CRITIQUE: L’ECHANGE (2008)

Universal Pictures

Le grand Clint est toujours vivant et signe une fois de plus un très grand film. Il s’agit ici d’une histoire vraie, celle de Christine Collins, mère célibataire en 1928, dont le fils est enlevé un jour où elle est au travail. Quelques mois plus tard, la police, alors gangrénée par la corruption, lui ramène son fils. Sauf que selon la mère, ce n’est pas son fils! La police était pourtant bien contente d’afficher un résultat positif et voilà que cette bonne femme leur met des bâtons dans les roues en clamant partout qu’il y a eu erreur! Sur ce fait, Christine est considérée comme démente et envoyée à l’asile. C’est sans compter sur le pasteur de l’église presbytérienne incarné par le brillant John Malkovich, à l’affût de tous les faux pas de la police qui va tout mettre en oeuvre pour la sortir de là et faire relancer l’enquête.

Eastwood met en place un récit chronologique qui expose méticuleusement les faits. Il est aidé dans cette entreprise par un casting haut de gamme avec en tête une Angelina Jolie exceptionnelle toute en retenue et en sobriété et un Malkovich comme toujours d’une intensité rare. La reconstitution est soignée et Eastwood se sort à merveille de l’énorme difficulté posée par le scénario: il arrive à traiter de plusieurs thèmes majeurs ( la corruption, la difficulté d’être une femme dans les années 20, le deuil, la peine de mort, l’arbitraire, la psychiatrie…) sans se disperser et perdre son public. Le film vous prend littéralement aux tripes et ne vous lâche plus.

A voir absolument!

SALT (2010)

Columbia Pictures

Evelyn Salt est sans aucun doute l’un des meilleurs agents que la CIA ait jamais comptés dans ses rangs.
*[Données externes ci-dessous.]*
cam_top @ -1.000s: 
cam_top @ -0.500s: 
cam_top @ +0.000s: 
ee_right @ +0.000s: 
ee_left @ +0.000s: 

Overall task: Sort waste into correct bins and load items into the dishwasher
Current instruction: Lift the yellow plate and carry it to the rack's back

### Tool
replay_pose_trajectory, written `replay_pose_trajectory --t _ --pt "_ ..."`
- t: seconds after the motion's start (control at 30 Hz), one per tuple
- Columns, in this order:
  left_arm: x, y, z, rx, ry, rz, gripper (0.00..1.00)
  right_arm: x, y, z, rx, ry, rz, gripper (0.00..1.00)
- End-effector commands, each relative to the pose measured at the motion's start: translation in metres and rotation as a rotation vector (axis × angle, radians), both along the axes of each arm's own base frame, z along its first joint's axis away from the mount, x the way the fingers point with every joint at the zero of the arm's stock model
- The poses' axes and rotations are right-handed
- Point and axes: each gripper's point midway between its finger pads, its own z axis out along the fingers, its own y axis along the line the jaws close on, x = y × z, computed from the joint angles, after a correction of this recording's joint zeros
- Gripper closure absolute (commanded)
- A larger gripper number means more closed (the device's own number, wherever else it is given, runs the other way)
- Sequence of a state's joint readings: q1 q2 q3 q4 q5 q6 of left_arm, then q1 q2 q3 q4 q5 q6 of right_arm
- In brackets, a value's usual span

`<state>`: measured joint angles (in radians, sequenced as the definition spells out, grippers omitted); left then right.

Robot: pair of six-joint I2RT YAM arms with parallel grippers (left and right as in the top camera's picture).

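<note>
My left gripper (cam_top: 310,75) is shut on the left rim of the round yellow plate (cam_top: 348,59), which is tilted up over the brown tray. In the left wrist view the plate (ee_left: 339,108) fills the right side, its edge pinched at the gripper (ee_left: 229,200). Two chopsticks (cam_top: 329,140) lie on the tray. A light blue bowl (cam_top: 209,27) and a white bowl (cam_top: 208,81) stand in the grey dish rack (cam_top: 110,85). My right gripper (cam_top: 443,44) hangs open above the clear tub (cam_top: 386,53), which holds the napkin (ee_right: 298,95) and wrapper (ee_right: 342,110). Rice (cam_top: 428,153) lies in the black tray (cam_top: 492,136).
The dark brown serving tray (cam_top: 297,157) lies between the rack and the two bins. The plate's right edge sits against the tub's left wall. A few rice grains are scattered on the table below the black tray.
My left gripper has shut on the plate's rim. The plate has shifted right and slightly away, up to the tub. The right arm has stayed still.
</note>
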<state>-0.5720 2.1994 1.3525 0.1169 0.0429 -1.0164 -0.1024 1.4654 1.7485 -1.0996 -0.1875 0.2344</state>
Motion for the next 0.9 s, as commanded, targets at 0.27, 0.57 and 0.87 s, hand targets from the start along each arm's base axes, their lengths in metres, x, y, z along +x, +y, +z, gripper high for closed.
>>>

Pourtant, lorsque la jeune femme est accusée d’être une espionne au service de la Russie, elle doit fuir. Elle va devoir échapper à ceux qui la traquent, l’accusant de vouloir assassiner le Président russe…

A l’origine écrit pour être interprété par un homme, en l’occurence Tom Cruise, « Salt » ne révolutionne pas le genre. Réalisé par l’Australien Philipp Noyce, à qui l’on doit le potable « jeux de guerre » et les pitoyables « danger immédiat » et « le saint », « Salt » n’est qu’une succession de scènes d’action ininterrompue justifiées par un scénario truffé d’invraisemblances qui frôle l’insulte à l’intelligence du spectateur!

On ne peut reprocher à Angelina Jolie son investissement (elle a elle-même réalisé la plupart de ses cascades!) mais tout est tellement gros et tellement c.. qu’on a du mal à rester concerné jusqu’au bout.

A éviter! Repassez-vous un bon John MacClane!